PROMENADE
Parfois, on rencontrait sur la grande route un paysan dans sa carriole. Il connaissait grand-père. On montait auprès de lui. C'était le paradis sur terre; le cheval filait vite, et Christophe riait de joie, à moins qu'on ne vînt à croiser d'autres promeneurs: alors , il prenait un air grave et dégagé, comme quelqu'un qui est habitué à aller en voiture; mais son coeur était inondé d'orgueil. Grand-père et l'homme causaient sans s'occuper de lui...

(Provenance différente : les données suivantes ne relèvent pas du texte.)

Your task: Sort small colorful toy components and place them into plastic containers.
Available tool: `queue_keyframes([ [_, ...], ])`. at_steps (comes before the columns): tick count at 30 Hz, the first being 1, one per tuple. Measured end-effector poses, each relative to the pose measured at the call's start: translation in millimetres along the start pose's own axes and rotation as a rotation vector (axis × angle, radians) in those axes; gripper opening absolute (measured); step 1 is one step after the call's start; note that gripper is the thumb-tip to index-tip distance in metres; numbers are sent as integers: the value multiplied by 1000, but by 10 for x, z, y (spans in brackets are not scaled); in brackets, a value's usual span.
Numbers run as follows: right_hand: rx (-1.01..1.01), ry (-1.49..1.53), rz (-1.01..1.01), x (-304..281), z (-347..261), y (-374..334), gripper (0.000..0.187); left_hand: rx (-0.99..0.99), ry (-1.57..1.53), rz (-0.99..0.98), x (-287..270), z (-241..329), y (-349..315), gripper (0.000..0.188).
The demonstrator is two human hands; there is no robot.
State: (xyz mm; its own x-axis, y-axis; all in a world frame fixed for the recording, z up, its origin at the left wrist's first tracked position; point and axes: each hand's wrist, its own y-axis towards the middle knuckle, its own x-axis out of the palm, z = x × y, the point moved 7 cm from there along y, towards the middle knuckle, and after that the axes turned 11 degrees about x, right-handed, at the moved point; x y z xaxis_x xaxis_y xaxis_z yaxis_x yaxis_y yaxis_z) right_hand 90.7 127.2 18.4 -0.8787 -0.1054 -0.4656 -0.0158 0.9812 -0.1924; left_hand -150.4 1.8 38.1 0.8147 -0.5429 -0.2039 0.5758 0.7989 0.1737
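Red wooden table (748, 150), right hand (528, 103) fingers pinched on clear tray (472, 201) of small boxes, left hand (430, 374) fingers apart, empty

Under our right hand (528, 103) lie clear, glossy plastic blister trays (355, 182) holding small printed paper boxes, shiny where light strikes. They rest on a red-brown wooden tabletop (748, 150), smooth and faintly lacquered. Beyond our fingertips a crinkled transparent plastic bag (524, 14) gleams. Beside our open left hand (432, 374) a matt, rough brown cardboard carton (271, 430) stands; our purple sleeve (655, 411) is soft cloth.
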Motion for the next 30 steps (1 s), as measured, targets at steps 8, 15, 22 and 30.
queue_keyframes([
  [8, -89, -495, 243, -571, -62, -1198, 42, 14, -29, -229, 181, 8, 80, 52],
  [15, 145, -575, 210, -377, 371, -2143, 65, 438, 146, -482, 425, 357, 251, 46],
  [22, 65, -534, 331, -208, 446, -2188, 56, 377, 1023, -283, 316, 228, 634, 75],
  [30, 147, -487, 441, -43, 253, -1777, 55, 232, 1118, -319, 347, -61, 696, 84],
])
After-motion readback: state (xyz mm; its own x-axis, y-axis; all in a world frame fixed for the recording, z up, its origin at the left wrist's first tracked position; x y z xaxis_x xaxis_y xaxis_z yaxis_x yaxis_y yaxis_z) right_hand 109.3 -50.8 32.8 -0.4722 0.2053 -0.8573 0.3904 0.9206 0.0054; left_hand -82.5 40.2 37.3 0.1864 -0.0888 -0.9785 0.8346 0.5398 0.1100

Il était parfaitemet heureux. Il regardait remuer les oreilles du cheval. Quelles bêtes étranges que ces oreilles! Elles allaient de tous côtés, à droite, à gauche, elles pointaient en avant, elles retpmbaient de côté, elles se retournaient en arrière, d'une façon si burlesque qu'il riait aux éclats.
Il pinçait son grand-père pour les lui faire remarquer. Mais son grand-père ne s'y intéressait pas. Il repoussait Christophe, en lui disant de le laisser tranquille.
Christophe réfléchissait: il pensait que quand on est grand, on ne s'étonne plus de rien, on est fort, on connaît tout. Et il tâchait d'être grand, lui aussi, de cacher sa curiosité, de paraître indifférent.